Work item -
Return the lines below that contain "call".
Task input Block Start
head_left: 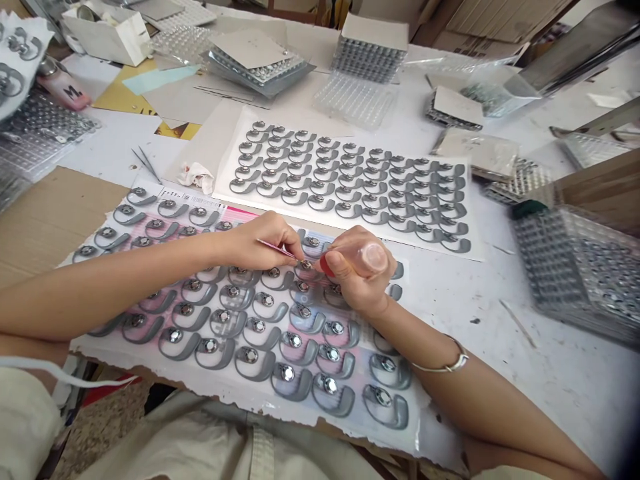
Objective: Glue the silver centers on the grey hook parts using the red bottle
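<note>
My left hand (267, 241) pinches a pair of pink tweezers (276, 249), their tips at one grey hook-shaped metal piece (307, 265) near the top of the closer sheet. Wrapped in my right hand (361, 280) is a small translucent squeeze bottle (369, 257). Its red nozzle end (327, 263) points left, close to the tweezer tips; whether it touches the piece I cannot tell. Below both hands lies a printed sheet (417, 427) carrying rows of these curved pieces, each with a round shiny setting. My forearms and hands hide part of the rows.
Beyond my hands, a white sheet (477, 250) holds more rows of curved pieces. Dark tweezers (146, 164) and a crumpled tissue (197, 179) lie at left. Clear trays (575, 267) are stacked at right; a pink-bottomed bottle (65, 87) stands far left.
</note>
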Action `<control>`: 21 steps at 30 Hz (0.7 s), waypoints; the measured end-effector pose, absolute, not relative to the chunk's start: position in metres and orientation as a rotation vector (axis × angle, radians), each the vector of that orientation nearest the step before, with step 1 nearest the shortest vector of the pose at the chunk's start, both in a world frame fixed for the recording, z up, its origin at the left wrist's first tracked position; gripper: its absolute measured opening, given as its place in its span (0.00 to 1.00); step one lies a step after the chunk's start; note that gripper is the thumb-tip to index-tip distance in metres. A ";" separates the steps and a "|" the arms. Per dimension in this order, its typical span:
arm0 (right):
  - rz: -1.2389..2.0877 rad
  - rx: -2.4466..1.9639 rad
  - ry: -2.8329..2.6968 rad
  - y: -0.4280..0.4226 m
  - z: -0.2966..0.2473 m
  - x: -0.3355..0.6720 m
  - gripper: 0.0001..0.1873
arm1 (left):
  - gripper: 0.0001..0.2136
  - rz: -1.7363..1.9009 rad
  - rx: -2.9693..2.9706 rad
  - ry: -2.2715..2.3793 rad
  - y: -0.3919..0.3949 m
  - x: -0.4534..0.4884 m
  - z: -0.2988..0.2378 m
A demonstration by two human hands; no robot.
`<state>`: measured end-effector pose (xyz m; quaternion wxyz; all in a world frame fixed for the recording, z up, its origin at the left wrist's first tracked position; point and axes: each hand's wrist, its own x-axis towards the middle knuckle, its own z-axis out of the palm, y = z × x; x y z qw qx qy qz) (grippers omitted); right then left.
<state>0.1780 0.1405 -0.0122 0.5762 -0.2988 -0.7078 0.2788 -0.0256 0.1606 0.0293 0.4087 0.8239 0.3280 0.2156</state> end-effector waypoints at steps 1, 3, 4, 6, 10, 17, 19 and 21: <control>0.652 -0.708 -1.657 0.140 -0.012 0.178 0.07 | 0.05 0.548 2.089 0.829 0.160 -0.025 0.030; 0.649 -0.724 -1.657 0.140 -0.012 0.179 0.07 | 0.05 0.546 2.103 0.830 0.160 -0.025 0.031; 0.647 -0.732 -1.658 0.141 -0.012 0.179 0.08 | 0.05 0.543 2.106 0.830 0.160 -0.025 0.031; 0.642 -0.748 -1.665 0.141 -0.011 0.179 0.08 | 0.04 0.528 2.104 0.832 0.159 -0.025 0.031; 0.608 -0.765 -1.666 0.143 -0.007 0.179 0.09 | 0.05 0.494 2.073 0.843 0.158 -0.026 0.031; 0.688 -0.876 -1.592 0.141 -0.005 0.176 0.16 | 0.06 0.487 2.097 0.856 0.158 -0.027 0.030; 0.786 -0.919 -1.488 0.144 0.000 0.177 0.17 | 0.06 0.504 2.140 0.843 0.156 -0.027 0.030; 0.899 -0.927 -1.350 0.151 0.010 0.181 0.17 | 0.06 0.527 2.198 0.825 0.153 -0.027 0.029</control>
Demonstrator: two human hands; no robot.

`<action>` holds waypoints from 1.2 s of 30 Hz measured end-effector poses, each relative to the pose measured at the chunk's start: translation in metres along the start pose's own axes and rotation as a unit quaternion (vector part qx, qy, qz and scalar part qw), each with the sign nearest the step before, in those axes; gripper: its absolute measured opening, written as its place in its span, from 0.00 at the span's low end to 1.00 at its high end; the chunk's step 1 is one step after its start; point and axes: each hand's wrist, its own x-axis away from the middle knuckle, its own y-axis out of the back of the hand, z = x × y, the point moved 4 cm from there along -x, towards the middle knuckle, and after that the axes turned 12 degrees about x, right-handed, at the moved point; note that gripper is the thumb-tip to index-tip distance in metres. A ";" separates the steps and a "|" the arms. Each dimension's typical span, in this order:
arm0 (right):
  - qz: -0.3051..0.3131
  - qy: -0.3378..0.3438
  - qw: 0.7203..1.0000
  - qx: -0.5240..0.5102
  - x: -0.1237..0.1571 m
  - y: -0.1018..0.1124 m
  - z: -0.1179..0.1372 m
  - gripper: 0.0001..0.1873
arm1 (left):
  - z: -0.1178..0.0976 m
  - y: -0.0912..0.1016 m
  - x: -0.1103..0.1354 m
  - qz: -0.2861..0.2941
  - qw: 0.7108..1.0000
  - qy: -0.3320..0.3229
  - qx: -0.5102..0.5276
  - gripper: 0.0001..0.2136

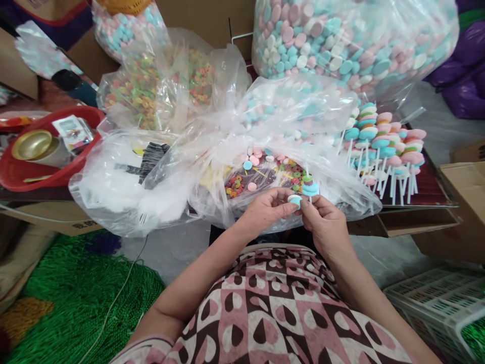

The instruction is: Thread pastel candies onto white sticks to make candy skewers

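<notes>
My left hand [265, 208] pinches a round pale-blue candy disc [295, 200] between thumb and fingers. My right hand [325, 222] grips a thin white stick [307, 171] that carries a blue disc and a small green ring [309, 186]. The two hands meet fingertip to fingertip, just in front of an open plastic bag [261, 177] holding loose pastel discs and coloured rings. Finished candy skewers [382, 144] lie stacked in a row to the right of the hands.
A big clear bag of pastel discs [352, 43] stands behind. A bag of coloured rings [166, 83] sits at the back left. A red basin [45, 151] with a gold lid is at left. Cardboard boxes [464, 202] and a white crate [443, 303] are at right; green mesh [76, 298] at lower left.
</notes>
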 end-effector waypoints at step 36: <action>0.126 0.022 0.944 0.303 0.039 0.018 0.017 0.17 | -0.023 0.011 -0.003 -0.095 0.879 -0.266 -0.384 0.09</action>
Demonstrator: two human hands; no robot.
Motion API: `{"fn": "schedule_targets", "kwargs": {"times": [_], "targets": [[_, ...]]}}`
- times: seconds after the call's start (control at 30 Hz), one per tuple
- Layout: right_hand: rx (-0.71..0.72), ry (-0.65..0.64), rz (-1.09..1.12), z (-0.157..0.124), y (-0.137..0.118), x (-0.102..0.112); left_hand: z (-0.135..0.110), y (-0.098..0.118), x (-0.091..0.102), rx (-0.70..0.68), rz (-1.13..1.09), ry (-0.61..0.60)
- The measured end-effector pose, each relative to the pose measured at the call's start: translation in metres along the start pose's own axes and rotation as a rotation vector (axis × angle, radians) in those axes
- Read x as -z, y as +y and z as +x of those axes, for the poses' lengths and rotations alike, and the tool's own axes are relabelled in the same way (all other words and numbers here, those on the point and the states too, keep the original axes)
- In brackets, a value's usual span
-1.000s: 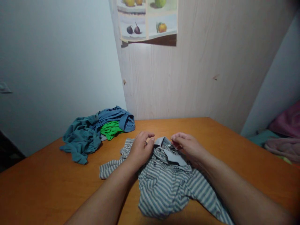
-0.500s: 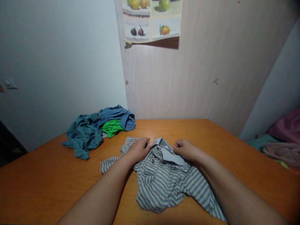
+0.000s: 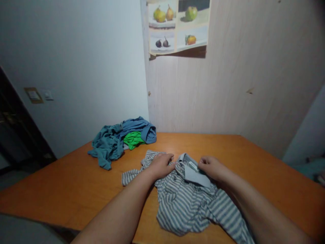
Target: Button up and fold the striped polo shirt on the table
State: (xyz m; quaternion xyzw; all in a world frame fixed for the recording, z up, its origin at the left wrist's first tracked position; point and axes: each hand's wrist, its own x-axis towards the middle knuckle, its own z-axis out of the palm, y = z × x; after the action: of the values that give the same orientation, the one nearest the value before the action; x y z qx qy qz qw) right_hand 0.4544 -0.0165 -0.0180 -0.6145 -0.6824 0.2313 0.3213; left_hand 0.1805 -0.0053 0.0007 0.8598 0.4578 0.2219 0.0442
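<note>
A grey and white striped polo shirt (image 3: 182,200) lies crumpled on the orange wooden table (image 3: 266,169), its plain grey collar (image 3: 194,171) turned up at the far end. My left hand (image 3: 161,165) is closed on the shirt's shoulder just left of the collar. My right hand (image 3: 212,167) is closed on the shoulder just right of the collar. One striped sleeve (image 3: 130,175) trails out to the left.
A heap of teal, blue and green clothes (image 3: 122,140) lies at the table's far left. A pale wood-grain panel (image 3: 228,84) with a fruit poster (image 3: 179,27) stands behind the table. A dark doorway (image 3: 15,135) is at the left.
Both hands have closed tighter on the shirt's shoulders beside the collar. The view has swung left and tipped up, bringing a doorway and a wall switch into sight.
</note>
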Motion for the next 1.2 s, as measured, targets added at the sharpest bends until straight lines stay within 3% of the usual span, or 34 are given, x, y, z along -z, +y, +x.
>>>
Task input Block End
Solution to the problem -
- times: seconds after the call's start (control at 30 Hz), one per tuple
- The measured end-effector pose, each relative to the pose measured at the call's start: translation in metres along the start pose's own axes and rotation as a rotation vector (axis × angle, radians) in those axes

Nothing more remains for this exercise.